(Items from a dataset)
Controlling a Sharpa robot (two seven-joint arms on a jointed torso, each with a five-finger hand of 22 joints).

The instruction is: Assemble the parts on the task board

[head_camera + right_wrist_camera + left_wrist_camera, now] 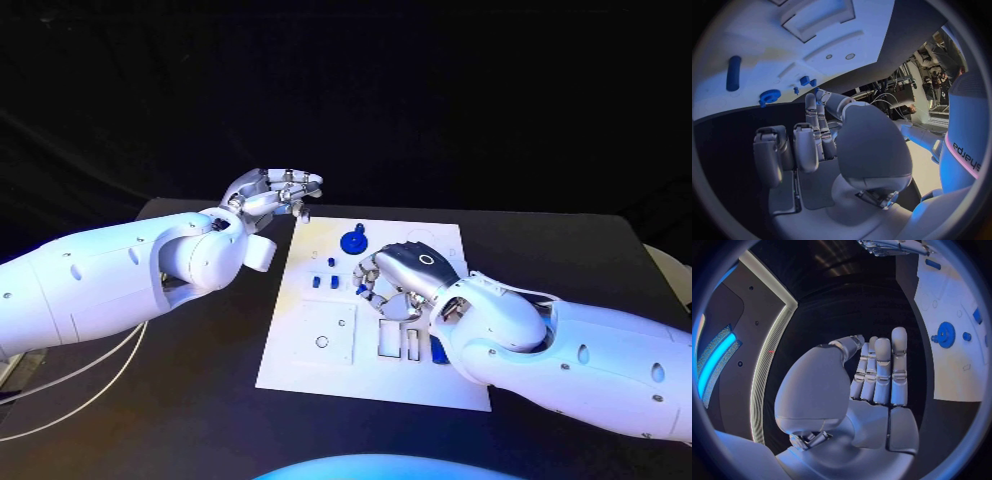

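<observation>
Right hand [401, 280] hovers over the white board [325, 345], fingers curled, holding nothing visible; approach the blue gear [353, 241] just beyond them slowly.

There was one white task board [332, 360] on one black tabletop [188, 400]. One round blue gear [353, 241] sat on the board. Three small blue pieces [317, 282] stood near it, and one long blue bar [414, 347] lay lower down. Two hands were there, the left hand [281, 190] and the right hand [397, 280].
</observation>
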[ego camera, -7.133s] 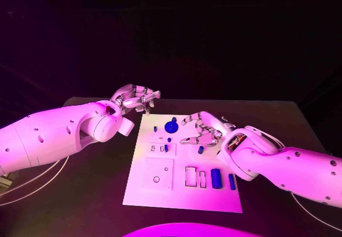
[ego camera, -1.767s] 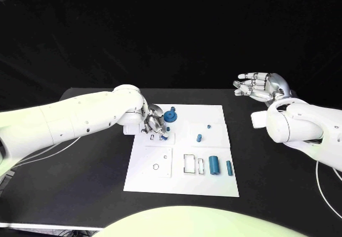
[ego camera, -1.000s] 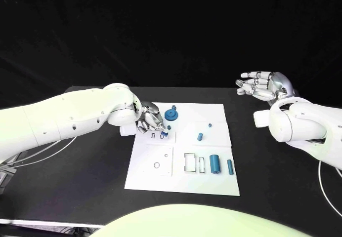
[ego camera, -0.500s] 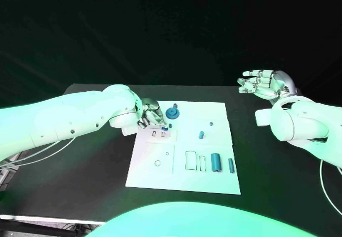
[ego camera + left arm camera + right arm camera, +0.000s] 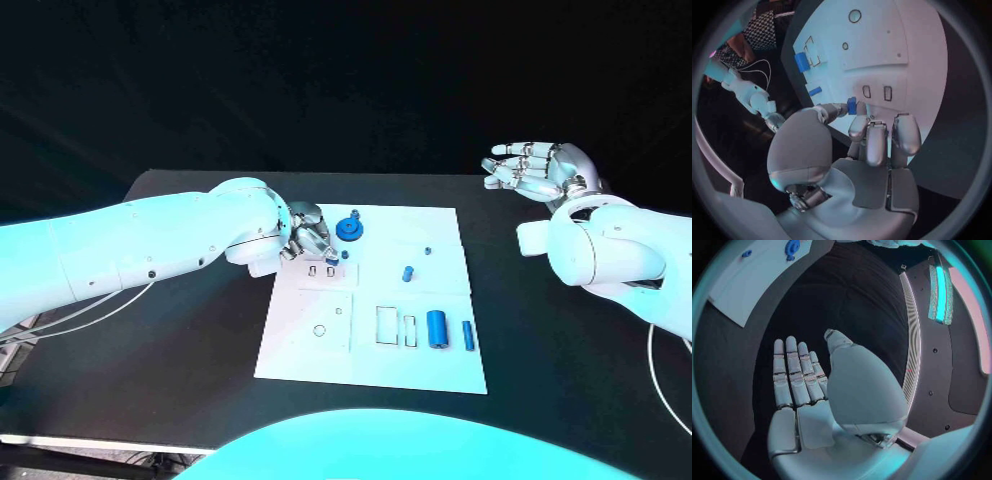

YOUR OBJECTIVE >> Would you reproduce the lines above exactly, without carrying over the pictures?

ANSWER TO THIS PROBLEM >>
Controlling a Sharpa robot (two seven-joint arms on a jointed torso, each with a five-finger hand of 22 joints).

The instruction is: Assemble the parts on the task board

[head_camera + right_wrist_camera + left_wrist_camera, now] 

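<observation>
Right hand [401, 280] hovers over the white board [325, 345], fingers curled, holding nothing visible; approach the blue gear [353, 241] just beyond them slowly.

There was one white task board [332, 360] on one black tabletop [188, 400]. One round blue gear [353, 241] sat on the board. Three small blue pieces [317, 282] stood near it, and one long blue bar [414, 347] lay lower down. Two hands were there, the left hand [281, 190] and the right hand [397, 280].
</observation>
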[ego camera, -7.133s] 
[ego camera, -1.767s] 
[ego camera, -1.000s] 
[ego camera, -0.500s] 
[ego camera + left arm camera + right arm camera, +0.000s] 

What this exercise required has been given in full.